■ About this exercise
Return the data given below exactly as it appears.

■ Input data
-- Opening Marker --

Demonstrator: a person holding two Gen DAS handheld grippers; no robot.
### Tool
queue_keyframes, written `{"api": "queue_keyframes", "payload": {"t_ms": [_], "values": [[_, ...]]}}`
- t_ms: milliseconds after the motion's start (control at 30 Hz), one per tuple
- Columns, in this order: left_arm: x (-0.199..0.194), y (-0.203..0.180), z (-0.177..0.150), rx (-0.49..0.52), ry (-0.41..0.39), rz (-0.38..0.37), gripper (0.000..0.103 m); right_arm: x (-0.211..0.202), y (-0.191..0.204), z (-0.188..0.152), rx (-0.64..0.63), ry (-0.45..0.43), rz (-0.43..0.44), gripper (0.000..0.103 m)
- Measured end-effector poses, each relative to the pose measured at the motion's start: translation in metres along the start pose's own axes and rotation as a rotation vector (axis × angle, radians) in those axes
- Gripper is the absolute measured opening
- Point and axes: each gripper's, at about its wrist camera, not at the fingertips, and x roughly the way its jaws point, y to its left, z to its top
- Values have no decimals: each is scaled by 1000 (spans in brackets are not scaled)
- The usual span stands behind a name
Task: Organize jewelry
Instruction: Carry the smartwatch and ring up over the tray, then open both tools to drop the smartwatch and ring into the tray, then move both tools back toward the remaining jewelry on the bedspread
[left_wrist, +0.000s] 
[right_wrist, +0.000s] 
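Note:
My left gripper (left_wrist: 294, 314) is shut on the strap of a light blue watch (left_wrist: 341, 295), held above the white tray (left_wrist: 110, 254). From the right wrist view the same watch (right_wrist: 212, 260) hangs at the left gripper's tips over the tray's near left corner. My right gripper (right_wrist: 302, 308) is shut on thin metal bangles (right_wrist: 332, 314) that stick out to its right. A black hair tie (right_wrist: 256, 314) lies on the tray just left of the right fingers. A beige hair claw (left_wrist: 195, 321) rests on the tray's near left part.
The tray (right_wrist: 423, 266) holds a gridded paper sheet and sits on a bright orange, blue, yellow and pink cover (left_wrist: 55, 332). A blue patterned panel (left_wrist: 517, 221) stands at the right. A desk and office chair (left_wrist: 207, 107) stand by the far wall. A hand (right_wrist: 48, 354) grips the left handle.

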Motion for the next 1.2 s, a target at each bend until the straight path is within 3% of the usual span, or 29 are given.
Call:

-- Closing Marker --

■ Response to this task
Demonstrator: a person holding two Gen DAS handheld grippers; no robot.
### Tool
queue_keyframes, written `{"api": "queue_keyframes", "payload": {"t_ms": [_], "values": [[_, ...]]}}`
- t_ms: milliseconds after the motion's start (control at 30 Hz), one per tuple
- Columns, in this order: left_arm: x (-0.199..0.194), y (-0.203..0.180), z (-0.177..0.150), rx (-0.49..0.52), ry (-0.41..0.39), rz (-0.38..0.37), gripper (0.000..0.103 m); right_arm: x (-0.211..0.202), y (-0.191..0.204), z (-0.188..0.152), rx (-0.64..0.63), ry (-0.45..0.43), rz (-0.43..0.44), gripper (0.000..0.103 m)
- Measured end-effector poses, each relative to the pose measured at the motion's start: translation in metres along the start pose's own axes and rotation as a rotation vector (axis × angle, radians) in those axes
- Gripper is the absolute measured opening
- Point and axes: each gripper's, at about its wrist camera, not at the fingertips, and x roughly the way its jaws point, y to its left, z to its top
- Values have no decimals: each is scaled by 1000 (spans in brackets are not scaled)
- The usual span stands behind a name
Task: Organize jewelry
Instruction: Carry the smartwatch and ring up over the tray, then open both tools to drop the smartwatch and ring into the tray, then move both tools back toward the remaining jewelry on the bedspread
[left_wrist, +0.000s] 
[right_wrist, +0.000s] 
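Note:
My left gripper (left_wrist: 294, 314) is shut on the strap of a light blue watch (left_wrist: 341, 295), held above the white tray (left_wrist: 110, 254). From the right wrist view the same watch (right_wrist: 212, 260) hangs at the left gripper's tips over the tray's near left corner. My right gripper (right_wrist: 302, 308) is shut on thin metal bangles (right_wrist: 332, 314) that stick out to its right. A black hair tie (right_wrist: 256, 314) lies on the tray just left of the right fingers. A beige hair claw (left_wrist: 195, 321) rests on the tray's near left part.
The tray (right_wrist: 423, 266) holds a gridded paper sheet and sits on a bright orange, blue, yellow and pink cover (left_wrist: 55, 332). A blue patterned panel (left_wrist: 517, 221) stands at the right. A desk and office chair (left_wrist: 207, 107) stand by the far wall. A hand (right_wrist: 48, 354) grips the left handle.
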
Motion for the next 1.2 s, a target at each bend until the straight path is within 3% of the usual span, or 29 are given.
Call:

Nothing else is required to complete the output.